▶ [WORK TO BE COMPLETED]: Restate the entries below exactly, and keep all images out of the answer.

Data items:
- - -

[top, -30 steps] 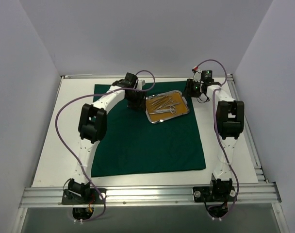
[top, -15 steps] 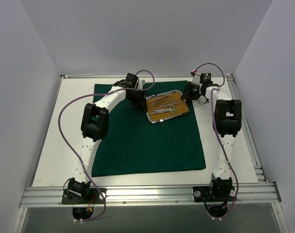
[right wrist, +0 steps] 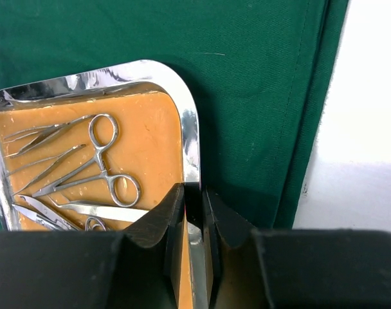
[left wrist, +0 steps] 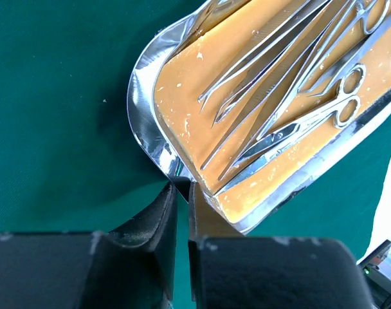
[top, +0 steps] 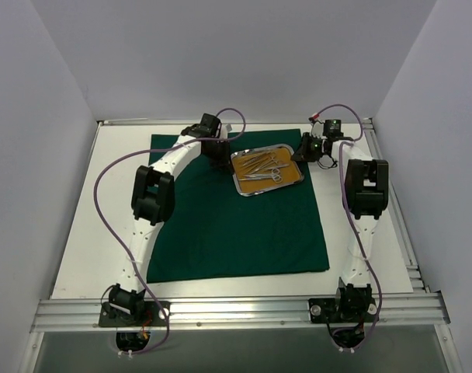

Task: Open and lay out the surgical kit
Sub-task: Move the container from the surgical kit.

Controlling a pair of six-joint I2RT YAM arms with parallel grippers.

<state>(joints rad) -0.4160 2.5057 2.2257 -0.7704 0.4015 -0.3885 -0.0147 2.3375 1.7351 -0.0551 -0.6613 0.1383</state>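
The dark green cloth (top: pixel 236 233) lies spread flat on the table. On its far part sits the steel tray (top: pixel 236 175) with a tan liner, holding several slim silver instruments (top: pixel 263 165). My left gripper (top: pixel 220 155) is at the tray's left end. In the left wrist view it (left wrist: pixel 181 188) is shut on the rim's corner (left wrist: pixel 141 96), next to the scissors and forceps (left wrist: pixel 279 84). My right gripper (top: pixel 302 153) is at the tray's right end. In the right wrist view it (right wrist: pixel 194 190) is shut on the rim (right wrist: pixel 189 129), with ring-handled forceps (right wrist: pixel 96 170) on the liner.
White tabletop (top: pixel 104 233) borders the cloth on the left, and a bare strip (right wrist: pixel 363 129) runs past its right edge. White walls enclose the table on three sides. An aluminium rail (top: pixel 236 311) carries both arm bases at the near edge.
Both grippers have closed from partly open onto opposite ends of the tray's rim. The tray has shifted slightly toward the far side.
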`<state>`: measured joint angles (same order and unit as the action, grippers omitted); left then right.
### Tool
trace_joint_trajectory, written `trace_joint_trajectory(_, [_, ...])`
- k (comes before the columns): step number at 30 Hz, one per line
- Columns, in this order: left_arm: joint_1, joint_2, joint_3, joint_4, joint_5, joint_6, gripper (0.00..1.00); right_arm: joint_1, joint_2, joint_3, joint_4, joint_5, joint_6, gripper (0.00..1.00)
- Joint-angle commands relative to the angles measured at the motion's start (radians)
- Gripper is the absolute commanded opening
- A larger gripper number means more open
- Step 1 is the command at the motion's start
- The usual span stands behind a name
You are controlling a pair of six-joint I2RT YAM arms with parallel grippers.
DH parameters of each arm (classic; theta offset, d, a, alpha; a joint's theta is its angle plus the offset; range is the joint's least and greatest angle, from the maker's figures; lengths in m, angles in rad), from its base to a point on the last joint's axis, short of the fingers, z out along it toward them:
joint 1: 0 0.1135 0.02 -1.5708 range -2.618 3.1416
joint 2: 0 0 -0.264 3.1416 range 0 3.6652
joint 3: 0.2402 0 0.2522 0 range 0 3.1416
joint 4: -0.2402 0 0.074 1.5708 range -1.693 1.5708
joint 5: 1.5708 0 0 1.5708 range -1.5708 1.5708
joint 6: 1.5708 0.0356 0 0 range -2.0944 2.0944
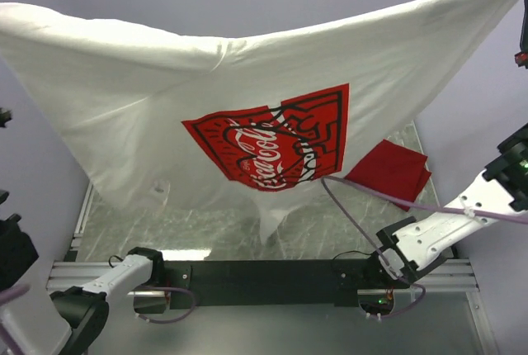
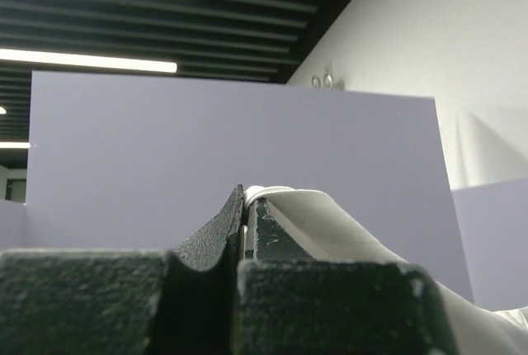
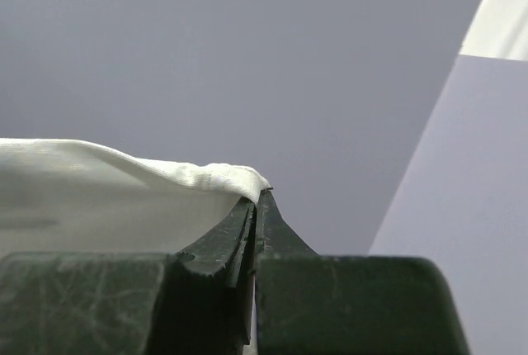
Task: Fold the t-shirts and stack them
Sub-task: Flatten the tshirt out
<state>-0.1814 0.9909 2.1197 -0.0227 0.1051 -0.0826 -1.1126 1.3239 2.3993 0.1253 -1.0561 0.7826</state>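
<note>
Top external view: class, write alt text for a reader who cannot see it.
A white shirt hangs spread wide above the table, held by its corners, red Coca-Cola print showing. A red shirt lies on the table beyond it.

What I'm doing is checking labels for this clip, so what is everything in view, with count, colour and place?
white t-shirt: one, white with a red square chest print, stretched in the air over the table.
red t-shirt: one, red, lying on the table at right, partly hidden by the white one.
table: one, grey marbled top, below the shirts.
partition panels: several, lilac, around the table.
arms: two, white and black, bases at the near edge.
left gripper: one, black, shut on an edge of the white t-shirt.
right gripper: one, black, shut on the white t-shirt's other end.
</note>
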Motion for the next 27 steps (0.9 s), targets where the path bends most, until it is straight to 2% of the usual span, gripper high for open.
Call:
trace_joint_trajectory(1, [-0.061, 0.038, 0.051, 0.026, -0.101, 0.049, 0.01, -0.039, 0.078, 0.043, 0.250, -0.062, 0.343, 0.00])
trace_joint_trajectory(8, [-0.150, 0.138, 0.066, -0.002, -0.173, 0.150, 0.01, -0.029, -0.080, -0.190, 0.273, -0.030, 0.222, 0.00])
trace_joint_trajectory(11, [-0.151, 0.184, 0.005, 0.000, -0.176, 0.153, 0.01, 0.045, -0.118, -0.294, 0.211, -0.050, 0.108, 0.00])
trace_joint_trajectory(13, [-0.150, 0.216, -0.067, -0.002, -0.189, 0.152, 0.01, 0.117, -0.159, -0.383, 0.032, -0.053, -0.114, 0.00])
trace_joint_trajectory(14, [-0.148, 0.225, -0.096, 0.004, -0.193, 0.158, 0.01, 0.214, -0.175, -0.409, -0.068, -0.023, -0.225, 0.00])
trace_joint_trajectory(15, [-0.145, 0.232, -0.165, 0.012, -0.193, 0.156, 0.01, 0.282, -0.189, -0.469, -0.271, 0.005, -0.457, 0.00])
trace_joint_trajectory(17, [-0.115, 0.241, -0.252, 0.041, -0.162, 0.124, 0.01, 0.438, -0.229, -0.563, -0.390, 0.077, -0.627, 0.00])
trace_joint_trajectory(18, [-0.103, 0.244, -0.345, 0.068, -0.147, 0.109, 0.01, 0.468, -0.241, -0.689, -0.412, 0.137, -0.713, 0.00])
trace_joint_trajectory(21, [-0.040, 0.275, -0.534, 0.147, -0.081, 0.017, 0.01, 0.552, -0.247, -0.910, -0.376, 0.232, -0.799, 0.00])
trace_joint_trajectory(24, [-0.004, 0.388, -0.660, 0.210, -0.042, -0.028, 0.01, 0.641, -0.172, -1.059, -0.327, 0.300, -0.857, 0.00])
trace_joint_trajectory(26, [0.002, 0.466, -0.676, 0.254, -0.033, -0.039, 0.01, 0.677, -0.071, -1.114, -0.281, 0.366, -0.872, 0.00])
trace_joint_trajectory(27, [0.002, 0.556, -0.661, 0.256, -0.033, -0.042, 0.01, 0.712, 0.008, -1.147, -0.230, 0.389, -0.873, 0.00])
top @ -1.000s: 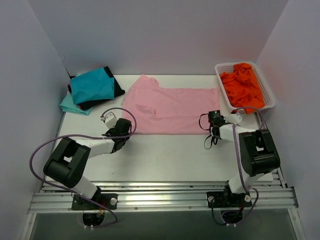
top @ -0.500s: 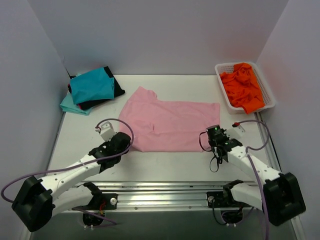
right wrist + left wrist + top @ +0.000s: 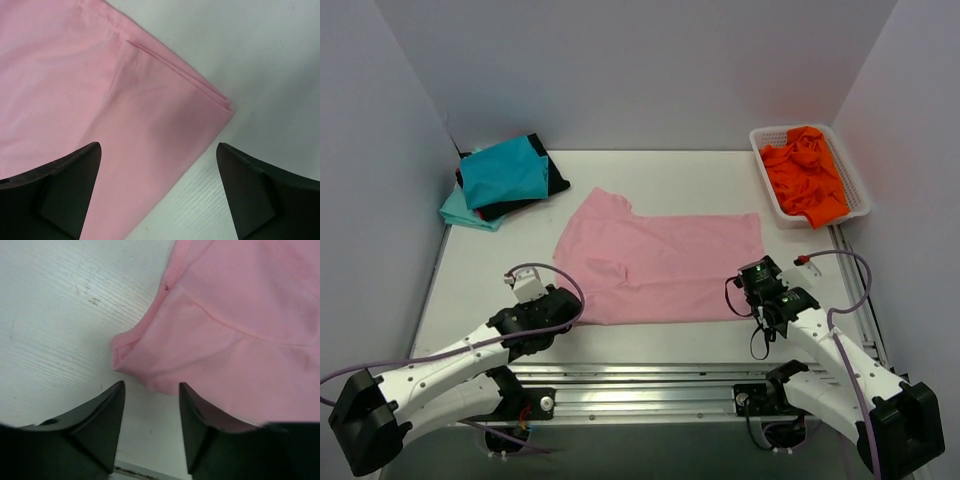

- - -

▶ [RESPONSE TO THIS EXERCISE]:
[top, -30 steps] 
[top, -15 steps] 
[right wrist, +0 steps] 
[left wrist, +0 steps] 
[top, +0 steps] 

Task: Open and lay out the surgical kit
Sub-task: Move the container from the surgical kit.

Controlling a pair of six-joint I2RT YAM arms with parallel grippers.

<state>(joints rad) -0.4160 2.5057 2.2257 -0.7704 0.4015 -0.3885 -0.0147 2.3375 1.7351 -0.0551 -0.6613 0.1383</state>
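The dark green cloth (top: pixel 236 233) lies spread flat on the table. On its far part sits the steel tray (top: pixel 236 175) with a tan liner, holding several slim silver instruments (top: pixel 263 165). My left gripper (top: pixel 220 155) is at the tray's left end. In the left wrist view it (left wrist: pixel 181 188) is shut on the rim's corner (left wrist: pixel 141 96), next to the scissors and forceps (left wrist: pixel 279 84). My right gripper (top: pixel 302 153) is at the tray's right end. In the right wrist view it (right wrist: pixel 194 190) is shut on the rim (right wrist: pixel 189 129), with ring-handled forceps (right wrist: pixel 96 170) on the liner.
White tabletop (top: pixel 104 233) borders the cloth on the left, and a bare strip (right wrist: pixel 363 129) runs past its right edge. White walls enclose the table on three sides. An aluminium rail (top: pixel 236 311) carries both arm bases at the near edge.
Both grippers have closed from partly open onto opposite ends of the tray's rim. The tray has shifted slightly toward the far side.
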`<state>`: measured joint angles (same order and unit as the action, grippers omitted); left then right.
### Tool
trace_joint_trajectory, written `trace_joint_trajectory(_, [_, ...])`
- k (comes before the columns): step number at 30 Hz, one per line
- Columns, in this order: left_arm: joint_1, joint_2, joint_3, joint_4, joint_5, joint_6, gripper (0.00..1.00); right_arm: joint_1, joint_2, joint_3, joint_4, joint_5, joint_6, gripper (0.00..1.00)
- Joint-angle commands relative to the angles measured at the motion's start (radians)
- Gripper is the absolute commanded opening
- A larger gripper number means more open
- Step 1 is the command at the motion's start
- The usual span stands behind a name
You are controlling a pair of six-joint I2RT YAM arms with parallel grippers.
DH parameters of each arm (classic; theta offset, d, a, alpha; a joint's theta is its angle plus the offset; range is the joint's least and greatest angle, from the maker's figures; lengths in m, angles in rad), from its base to a point on the last joint's axis, short of the fingers, z out along it toward them:
joint 1: 0 0.1135 0.02 -1.5708 range -2.618 3.1416
joint 2: 0 0 -0.264 3.1416 range 0 3.6652
joint 3: 0.2402 0 0.2522 0 range 0 3.1416
joint 4: -0.2402 0 0.074 1.5708 range -1.693 1.5708
joint 5: 1.5708 0 0 1.5708 range -1.5708 1.5708
joint 6: 1.5708 0.0356 0 0 range -2.0944 2.0944
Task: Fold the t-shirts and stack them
Sub-task: Flatten the tshirt out
<state>-0.1814 0.9909 2.1197 -0.0227 0.1051 -0.0826 -1.1126 1.3239 2.3993 0.1253 -1.0561 0.7826</state>
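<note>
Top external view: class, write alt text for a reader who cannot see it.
A white shirt hangs spread wide above the table, held by its corners, red Coca-Cola print showing. A red shirt lies on the table beyond it.

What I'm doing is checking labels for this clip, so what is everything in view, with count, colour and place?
white t-shirt: one, white with a red square chest print, stretched in the air over the table.
red t-shirt: one, red, lying on the table at right, partly hidden by the white one.
table: one, grey marbled top, below the shirts.
partition panels: several, lilac, around the table.
arms: two, white and black, bases at the near edge.
left gripper: one, black, shut on an edge of the white t-shirt.
right gripper: one, black, shut on the white t-shirt's other end.
</note>
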Motion for the next 27 steps (0.9 s), targets where the path bends most, until it is straight to 2% of the usual span, gripper high for open.
Call:
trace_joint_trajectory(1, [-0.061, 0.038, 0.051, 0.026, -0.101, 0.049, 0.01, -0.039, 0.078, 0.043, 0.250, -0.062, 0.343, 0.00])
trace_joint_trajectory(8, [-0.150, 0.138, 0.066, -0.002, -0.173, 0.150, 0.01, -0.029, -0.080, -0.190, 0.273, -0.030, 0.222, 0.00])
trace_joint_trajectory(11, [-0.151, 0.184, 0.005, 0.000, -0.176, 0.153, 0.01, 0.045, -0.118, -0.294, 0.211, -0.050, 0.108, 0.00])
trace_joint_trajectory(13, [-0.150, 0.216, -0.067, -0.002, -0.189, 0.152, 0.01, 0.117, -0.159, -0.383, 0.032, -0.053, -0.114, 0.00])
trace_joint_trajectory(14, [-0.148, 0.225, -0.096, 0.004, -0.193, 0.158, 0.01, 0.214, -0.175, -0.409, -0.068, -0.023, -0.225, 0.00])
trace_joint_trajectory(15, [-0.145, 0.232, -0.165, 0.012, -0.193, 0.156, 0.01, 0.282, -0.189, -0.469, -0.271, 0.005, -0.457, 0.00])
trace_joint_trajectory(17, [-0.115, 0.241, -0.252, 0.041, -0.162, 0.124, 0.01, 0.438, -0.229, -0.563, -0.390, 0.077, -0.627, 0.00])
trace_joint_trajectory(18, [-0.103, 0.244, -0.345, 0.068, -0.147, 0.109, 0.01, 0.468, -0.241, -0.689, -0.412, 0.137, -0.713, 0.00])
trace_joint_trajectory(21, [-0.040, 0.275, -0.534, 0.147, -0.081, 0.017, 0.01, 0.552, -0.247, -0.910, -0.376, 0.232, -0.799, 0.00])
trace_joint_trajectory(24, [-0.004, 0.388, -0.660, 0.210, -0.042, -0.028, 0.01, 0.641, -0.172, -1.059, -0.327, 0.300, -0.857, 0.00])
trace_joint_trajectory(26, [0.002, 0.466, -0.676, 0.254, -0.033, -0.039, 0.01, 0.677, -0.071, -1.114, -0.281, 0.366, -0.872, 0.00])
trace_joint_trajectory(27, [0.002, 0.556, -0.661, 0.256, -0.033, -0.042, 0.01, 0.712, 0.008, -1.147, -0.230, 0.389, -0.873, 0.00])
top @ -1.000s: 
top @ -0.500s: 
right wrist + left wrist + top @ +0.000s: 

This answer is now complete.